Tuesday, December 6, 2011

A Story of Creativity: how the stethoscope was invented

I love stories illustrating how bursts of creativity are formed, and here is one I heard today.


   Laennec was a French medical doctor who encountered a patient that would change medical history forever.  She was not wealthy, smelt bad, a little obese, yet pretty, and Laennec did not want to press his ear to the skin under her breast to listen to her heartbeat—as he should have.
Later that day he was walking in a the Louvre courtyard where he saw two kids playing a game he recalled from his childhood. The game requires two people on the opposite side of a board. One person would scratch a symbol (perhaps a letter) on one end of the board and the other person pressed his ear to the board and tried to decipher the symbol from the sound alone.
Brilliant! That is how the stethoscope was born. Laennec experience this burst of creativity where he immediately knew how to listen to the heart and lungs better while standing further from the patient. Rushing back to the hospital, he finds the woman, rolls up a notebook into a cylinder, and presses one end on the patient's chest and his ear to the other end. It worked. Much better than the unaided ear. With refinements to this basic idea the modern stethoscope was born.

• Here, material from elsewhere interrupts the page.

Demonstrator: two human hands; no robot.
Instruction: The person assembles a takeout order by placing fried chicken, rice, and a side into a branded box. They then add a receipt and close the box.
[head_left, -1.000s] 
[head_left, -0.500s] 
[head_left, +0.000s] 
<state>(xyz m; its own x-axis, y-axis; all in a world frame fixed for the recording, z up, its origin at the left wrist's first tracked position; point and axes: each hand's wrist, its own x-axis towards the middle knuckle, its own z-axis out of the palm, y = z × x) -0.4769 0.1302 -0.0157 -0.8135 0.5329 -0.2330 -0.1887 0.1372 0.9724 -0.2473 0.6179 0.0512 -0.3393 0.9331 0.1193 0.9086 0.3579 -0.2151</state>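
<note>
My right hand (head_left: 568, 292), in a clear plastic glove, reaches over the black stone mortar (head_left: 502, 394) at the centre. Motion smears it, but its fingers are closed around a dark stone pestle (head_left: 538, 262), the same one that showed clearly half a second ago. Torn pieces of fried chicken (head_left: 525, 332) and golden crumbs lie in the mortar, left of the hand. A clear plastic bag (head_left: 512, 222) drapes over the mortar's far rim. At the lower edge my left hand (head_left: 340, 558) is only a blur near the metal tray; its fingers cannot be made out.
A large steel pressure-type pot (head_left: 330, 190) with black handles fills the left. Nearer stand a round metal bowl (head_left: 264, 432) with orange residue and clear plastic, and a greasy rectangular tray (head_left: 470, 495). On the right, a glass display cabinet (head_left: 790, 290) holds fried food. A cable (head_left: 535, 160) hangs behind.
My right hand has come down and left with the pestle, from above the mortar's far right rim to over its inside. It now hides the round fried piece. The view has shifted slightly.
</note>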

The psychologist Jonathan Haidt describes the mind as a rider on an elephant. The conscious component is the rider, who tries to direct the elephant, which is a metaphor for the subconscious.
Laennec's genius stems from the fact that his elephant was working on medical problems without the rider's awareness, and once it found something it brought it to the rider's attention—much as an elephant might stop without being told too if it sees something the rider cannot.
We should not lament the fact that our mind concentrates on seemingly irrelevant details when our consciousness focuses on a problem. Yes, our stated values can change according to environmental factors irrelevant to the good's worth. For instance, without our awareness, we state a higher value for a beer if it comes from a hotel whose prices are high, compared to the same beer from convenient stores, known for low prices.  
So what if our mind anchored onto something irrelevant to the taste and satisfaction of the beer. Because our mind is constantly weaving unrelated observations together, we suffer from minor (but scientifically identifiable) irrationality (the kind that helps behavioral economics earn tenure and sell books). Yet this irrationality is the womb of creative genius. Laennec was able to connect the kids' game with the patient, and modern medicine forever improved. Likewise, our mysterious elephant is a wrinkled ton of possibility, because of—not in spite of—many behavioral irrationality.



Source
Sherwin B. Nuland
Doctors: The History of Scientific Medicine Revealed Through Biography
Lecture Seven: Laennec and the Invention of the Stethoscope
The Great Courses.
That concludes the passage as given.